• _Work order_:
Restate the entire listing word for word.

• _Dataset excerpt_:

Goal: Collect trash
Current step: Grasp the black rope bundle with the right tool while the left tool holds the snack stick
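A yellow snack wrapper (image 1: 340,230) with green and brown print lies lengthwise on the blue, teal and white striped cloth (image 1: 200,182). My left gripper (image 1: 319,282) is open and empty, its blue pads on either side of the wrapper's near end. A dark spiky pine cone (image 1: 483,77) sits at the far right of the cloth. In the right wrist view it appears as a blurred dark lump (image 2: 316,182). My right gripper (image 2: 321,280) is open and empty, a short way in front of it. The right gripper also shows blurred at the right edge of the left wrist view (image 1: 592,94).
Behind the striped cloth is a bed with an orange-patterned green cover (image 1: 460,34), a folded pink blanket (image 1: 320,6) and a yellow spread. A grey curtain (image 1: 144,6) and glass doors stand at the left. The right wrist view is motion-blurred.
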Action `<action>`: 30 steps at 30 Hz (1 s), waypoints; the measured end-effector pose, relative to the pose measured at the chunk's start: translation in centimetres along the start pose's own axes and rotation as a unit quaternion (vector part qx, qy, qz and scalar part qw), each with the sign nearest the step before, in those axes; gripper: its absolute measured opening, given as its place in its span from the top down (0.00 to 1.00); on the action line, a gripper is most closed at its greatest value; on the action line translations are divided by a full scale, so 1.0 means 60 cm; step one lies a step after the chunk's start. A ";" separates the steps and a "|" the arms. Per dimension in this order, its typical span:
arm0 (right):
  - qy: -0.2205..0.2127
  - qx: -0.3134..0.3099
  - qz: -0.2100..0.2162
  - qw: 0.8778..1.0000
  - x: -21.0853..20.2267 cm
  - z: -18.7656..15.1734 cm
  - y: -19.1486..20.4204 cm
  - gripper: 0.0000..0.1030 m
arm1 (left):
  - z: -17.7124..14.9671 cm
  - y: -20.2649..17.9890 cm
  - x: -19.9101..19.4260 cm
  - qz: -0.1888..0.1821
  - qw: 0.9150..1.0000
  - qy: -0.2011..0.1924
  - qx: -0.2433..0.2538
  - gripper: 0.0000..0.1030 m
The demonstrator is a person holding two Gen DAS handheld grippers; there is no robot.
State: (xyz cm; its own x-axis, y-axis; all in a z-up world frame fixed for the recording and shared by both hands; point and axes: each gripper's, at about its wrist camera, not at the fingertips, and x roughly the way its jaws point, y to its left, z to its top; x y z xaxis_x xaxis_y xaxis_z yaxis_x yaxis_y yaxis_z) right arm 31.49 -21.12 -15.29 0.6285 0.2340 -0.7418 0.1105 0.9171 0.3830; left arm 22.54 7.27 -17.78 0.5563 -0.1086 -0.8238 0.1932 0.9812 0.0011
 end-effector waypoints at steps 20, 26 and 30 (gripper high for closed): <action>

• _Exercise result_:
Goal: Collect trash
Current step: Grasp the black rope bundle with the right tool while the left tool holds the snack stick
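A yellow snack wrapper (image 1: 340,230) with green and brown print lies lengthwise on the blue, teal and white striped cloth (image 1: 200,182). My left gripper (image 1: 319,282) is open and empty, its blue pads on either side of the wrapper's near end. A dark spiky pine cone (image 1: 483,77) sits at the far right of the cloth. In the right wrist view it appears as a blurred dark lump (image 2: 316,182). My right gripper (image 2: 321,280) is open and empty, a short way in front of it. The right gripper also shows blurred at the right edge of the left wrist view (image 1: 592,94).
Behind the striped cloth is a bed with an orange-patterned green cover (image 1: 460,34), a folded pink blanket (image 1: 320,6) and a yellow spread. A grey curtain (image 1: 144,6) and glass doors stand at the left. The right wrist view is motion-blurred.
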Action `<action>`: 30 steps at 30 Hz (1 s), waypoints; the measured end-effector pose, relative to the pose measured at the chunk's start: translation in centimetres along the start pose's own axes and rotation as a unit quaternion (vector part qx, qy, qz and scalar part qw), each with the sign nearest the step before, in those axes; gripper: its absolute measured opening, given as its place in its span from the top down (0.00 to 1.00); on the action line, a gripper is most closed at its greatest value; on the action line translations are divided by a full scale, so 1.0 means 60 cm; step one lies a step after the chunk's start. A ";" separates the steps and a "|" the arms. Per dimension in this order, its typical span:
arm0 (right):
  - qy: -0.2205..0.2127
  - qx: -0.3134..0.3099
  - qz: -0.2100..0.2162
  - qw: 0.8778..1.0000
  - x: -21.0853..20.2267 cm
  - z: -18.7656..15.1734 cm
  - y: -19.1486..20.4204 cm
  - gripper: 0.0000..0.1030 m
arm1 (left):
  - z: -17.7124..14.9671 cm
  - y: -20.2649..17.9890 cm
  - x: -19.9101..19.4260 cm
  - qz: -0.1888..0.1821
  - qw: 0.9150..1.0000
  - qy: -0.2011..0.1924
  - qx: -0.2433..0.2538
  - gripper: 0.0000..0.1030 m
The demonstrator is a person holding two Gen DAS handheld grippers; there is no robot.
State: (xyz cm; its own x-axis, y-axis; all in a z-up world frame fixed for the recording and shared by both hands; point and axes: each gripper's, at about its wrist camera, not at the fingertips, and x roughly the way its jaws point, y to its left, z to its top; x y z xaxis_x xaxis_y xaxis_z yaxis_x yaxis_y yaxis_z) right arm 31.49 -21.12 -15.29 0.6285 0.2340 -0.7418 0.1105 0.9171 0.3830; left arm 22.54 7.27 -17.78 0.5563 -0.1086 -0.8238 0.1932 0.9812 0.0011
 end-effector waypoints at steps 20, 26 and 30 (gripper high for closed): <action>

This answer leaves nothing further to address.